Im Betrieb befindlich sind

  • 2 Reaktoren des AKW (ETE1,2) 
  • Lager für abgebrannten Nuklearbrennstoff (SVJP)
  • Lager für frischen Nuklearbrennstoff

Weitere geplante Projekte

  • 2 zusätzliche große Reaktorblöcke für AKW Temelín (ETE3,4)
  • Erweiterung der Lagerkapazität des bestehenden Lagers für abgebrannten Nuklearbrennstoff Als Begründung dieses Neubaus wird u.a. das Staatliche Energiekonzept angeführt, doch dieses ist noch nicht fertiggestellt und keiner SUP unterzogen worden.

Was wir fordern

Keine Atomversuchslabore an unserer Grenze

Der geplante SMR in Temelín ist kein sicherer Fortschritt, sondern ein riskantes Experiment. Tschechien muss dieses Projekt stoppen.

Kein neuer Atomkurs

Die tschechische Regierung muss ihren Pro-Atomkurs überdenken und klare Grenzen sowie Ablaufdaten für die Nutzung nuklearer Technologien setzen.

Vorrang für Erneuerbare Energien

Die Energiezukunft liegt in Wind, Sonne, Wasser, Speichertechnologien – nicht im Rückgriff auf eine Hochrisikotechnologie der Vergangenheit.

„Jeder Euro, der in Atomkraft investiert wird, ist ein Euro weniger für sichere, nachhaltige Energielösungen. Die Energiewende kann nur mit einem raschen Ausbau der Erneuerbaren gelingen“, so Landesrat Kaineder.

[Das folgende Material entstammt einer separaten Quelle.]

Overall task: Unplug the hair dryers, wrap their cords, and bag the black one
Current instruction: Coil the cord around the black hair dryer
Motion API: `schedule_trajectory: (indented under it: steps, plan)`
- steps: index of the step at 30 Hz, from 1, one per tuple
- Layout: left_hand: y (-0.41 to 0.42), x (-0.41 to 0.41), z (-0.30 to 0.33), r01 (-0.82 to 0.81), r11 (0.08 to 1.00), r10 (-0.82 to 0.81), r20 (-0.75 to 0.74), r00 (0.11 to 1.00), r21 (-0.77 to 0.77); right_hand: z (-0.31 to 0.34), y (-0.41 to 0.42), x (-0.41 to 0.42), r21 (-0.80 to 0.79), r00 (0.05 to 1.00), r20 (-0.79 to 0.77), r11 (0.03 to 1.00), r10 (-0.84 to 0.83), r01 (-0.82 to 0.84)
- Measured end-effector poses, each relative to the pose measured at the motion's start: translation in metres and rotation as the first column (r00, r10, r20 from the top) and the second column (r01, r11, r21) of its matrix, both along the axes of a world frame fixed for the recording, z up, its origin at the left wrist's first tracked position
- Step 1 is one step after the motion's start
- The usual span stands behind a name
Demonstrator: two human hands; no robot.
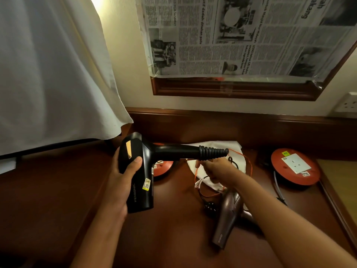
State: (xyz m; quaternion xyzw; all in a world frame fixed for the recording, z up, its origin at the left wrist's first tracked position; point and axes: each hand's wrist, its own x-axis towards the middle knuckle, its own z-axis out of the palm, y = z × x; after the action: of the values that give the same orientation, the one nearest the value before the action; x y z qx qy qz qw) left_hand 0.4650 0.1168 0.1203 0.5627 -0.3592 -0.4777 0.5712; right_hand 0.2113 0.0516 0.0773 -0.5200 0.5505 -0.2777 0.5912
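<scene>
Dark wooden desk (173,238) under papered mirror (241,35)

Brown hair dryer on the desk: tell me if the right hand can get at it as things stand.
Probably yes. The brown hair dryer lies uncovered on the desk, right under the right forearm. But the right hand seems busy at the black hair dryer handle end, so it would have to let go first.
</scene>
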Motion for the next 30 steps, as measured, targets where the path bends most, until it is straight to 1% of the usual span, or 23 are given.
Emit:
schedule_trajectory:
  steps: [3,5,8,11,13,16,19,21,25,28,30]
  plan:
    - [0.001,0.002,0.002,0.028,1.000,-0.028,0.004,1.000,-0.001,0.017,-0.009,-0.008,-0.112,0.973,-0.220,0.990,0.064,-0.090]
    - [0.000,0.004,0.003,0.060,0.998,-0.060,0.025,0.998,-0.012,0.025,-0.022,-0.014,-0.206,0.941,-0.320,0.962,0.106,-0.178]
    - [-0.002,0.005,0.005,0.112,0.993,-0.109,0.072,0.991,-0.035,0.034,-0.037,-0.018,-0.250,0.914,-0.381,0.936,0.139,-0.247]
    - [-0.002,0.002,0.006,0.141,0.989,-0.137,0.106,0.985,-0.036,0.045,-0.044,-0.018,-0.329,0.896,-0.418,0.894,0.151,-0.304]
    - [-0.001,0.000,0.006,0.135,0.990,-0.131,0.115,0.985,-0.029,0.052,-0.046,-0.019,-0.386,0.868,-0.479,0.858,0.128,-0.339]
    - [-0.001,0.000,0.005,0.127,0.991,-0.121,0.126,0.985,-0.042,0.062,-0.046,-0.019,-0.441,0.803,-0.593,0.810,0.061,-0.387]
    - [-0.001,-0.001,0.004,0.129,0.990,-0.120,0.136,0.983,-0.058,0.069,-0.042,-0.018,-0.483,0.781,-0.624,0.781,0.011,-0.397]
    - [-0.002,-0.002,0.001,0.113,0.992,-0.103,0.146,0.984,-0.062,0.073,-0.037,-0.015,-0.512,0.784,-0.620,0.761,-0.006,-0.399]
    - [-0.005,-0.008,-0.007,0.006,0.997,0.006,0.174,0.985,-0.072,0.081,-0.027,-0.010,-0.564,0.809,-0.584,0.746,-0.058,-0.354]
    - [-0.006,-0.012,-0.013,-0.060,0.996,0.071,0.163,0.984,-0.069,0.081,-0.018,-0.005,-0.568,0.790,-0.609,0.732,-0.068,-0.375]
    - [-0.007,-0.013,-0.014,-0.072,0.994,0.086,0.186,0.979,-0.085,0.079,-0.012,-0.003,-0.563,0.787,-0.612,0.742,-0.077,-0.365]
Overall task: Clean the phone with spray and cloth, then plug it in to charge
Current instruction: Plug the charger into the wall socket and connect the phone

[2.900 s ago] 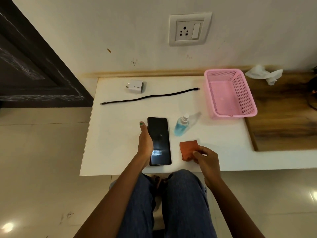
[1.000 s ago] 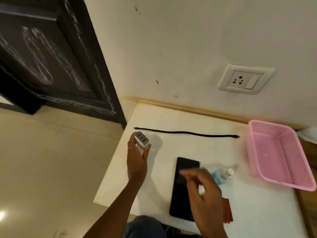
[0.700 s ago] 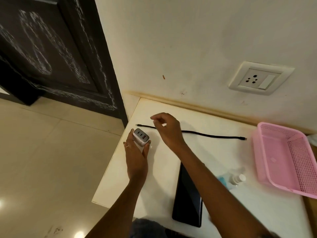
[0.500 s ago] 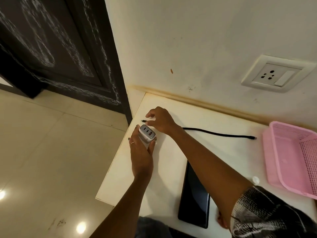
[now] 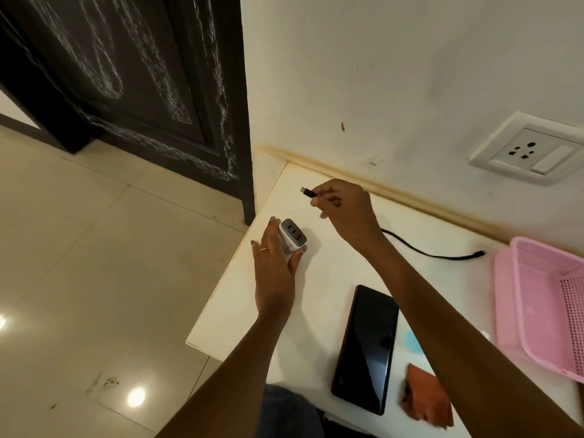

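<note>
Charging step in hand. Left of phone [image 5: 366, 349]: left hand [image 5: 276, 270] clamped on charger [image 5: 292, 237], ports up. Beyond: right hand [image 5: 344, 210] pinching cable [image 5: 423, 251] plug end. Phone flat on table [image 5: 331, 279], cloth [image 5: 425, 396] just right. Next, likely: line plug up with a port, push in.

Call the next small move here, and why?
Probably bring the cable plug pinched in the right hand down into a port on the charger that the left hand grips: ports face up, plug lifted just above, not yet connected.
</note>
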The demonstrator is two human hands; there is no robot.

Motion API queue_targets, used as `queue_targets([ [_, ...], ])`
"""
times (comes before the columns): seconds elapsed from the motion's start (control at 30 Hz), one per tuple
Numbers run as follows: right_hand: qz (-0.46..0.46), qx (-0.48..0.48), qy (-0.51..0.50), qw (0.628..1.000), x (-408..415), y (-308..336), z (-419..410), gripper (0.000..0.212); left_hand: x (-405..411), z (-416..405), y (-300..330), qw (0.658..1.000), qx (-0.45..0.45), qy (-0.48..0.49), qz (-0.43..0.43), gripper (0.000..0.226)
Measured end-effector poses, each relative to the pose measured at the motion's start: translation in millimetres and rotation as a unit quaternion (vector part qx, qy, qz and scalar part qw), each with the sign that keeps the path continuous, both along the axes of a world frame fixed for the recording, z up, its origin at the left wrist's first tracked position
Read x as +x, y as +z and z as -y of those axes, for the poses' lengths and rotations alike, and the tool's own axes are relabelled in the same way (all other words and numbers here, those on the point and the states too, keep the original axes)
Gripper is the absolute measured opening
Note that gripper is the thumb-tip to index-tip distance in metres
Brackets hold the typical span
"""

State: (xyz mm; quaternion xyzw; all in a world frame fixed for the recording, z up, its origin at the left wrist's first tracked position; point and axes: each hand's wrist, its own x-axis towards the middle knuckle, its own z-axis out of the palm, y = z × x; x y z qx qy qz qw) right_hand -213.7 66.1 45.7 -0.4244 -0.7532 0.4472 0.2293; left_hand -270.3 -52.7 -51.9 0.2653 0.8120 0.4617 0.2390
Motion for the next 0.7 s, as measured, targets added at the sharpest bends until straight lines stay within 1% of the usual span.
queue_targets([
  [0.07,0.032,0.048,0.024,0.998,9.6,6.7,13.5,0.011,0.7,0.2,0.9,1.000,-0.008,-0.004,-0.004,0.077],
  [0.13,0.081,0.119,0.054,0.988,17.7,9.3,28.5,0.013,1.1,0.6,1.6,1.000,-0.015,-0.004,-0.007,0.077],
  [0.23,0.159,0.233,0.084,0.956,25.8,7.0,43.1,0.016,1.5,1.4,2.0,1.000,-0.009,-0.012,-0.022,0.076],
  [0.33,0.230,0.304,0.106,0.918,29.1,0.3,48.9,0.016,1.7,2.1,1.2,0.999,-0.011,-0.017,-0.041,0.073],
  [0.47,0.251,0.334,0.096,0.904,27.1,-3.0,54.1,0.014,2.1,2.1,1.2,0.997,-0.012,-0.022,-0.072,0.073],
  [0.53,0.244,0.347,0.088,0.901,24.6,-5.5,54.7,0.016,0.2,1.3,0.8,0.996,-0.009,-0.025,-0.081,0.072],
  [0.7,0.273,0.365,0.084,0.886,21.8,-7.9,56.5,0.020,-0.8,0.2,-1.3,0.996,-0.013,-0.027,-0.087,0.071],
])
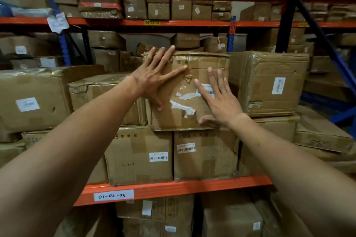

„Momentan prüft das Land OÖ die rechtlichen Aspekte des Vorhabens unserer tschechischen Nachbarn. Hier geht es vor allem und die Sicherheitsrisiken so einer Pilotanlage, die wie im Fall des AKW Temelín neben bestehenden Reaktoren errichtet werden soll. Weiters wird im Herbst die Nuclear Energy Conference in Linz stattfinden, bei denen wir uns detailliert mit den tschechischen SMR-Plänen auseinandersetzen und die Bevölkerung informieren“, so Kaineder abschließend.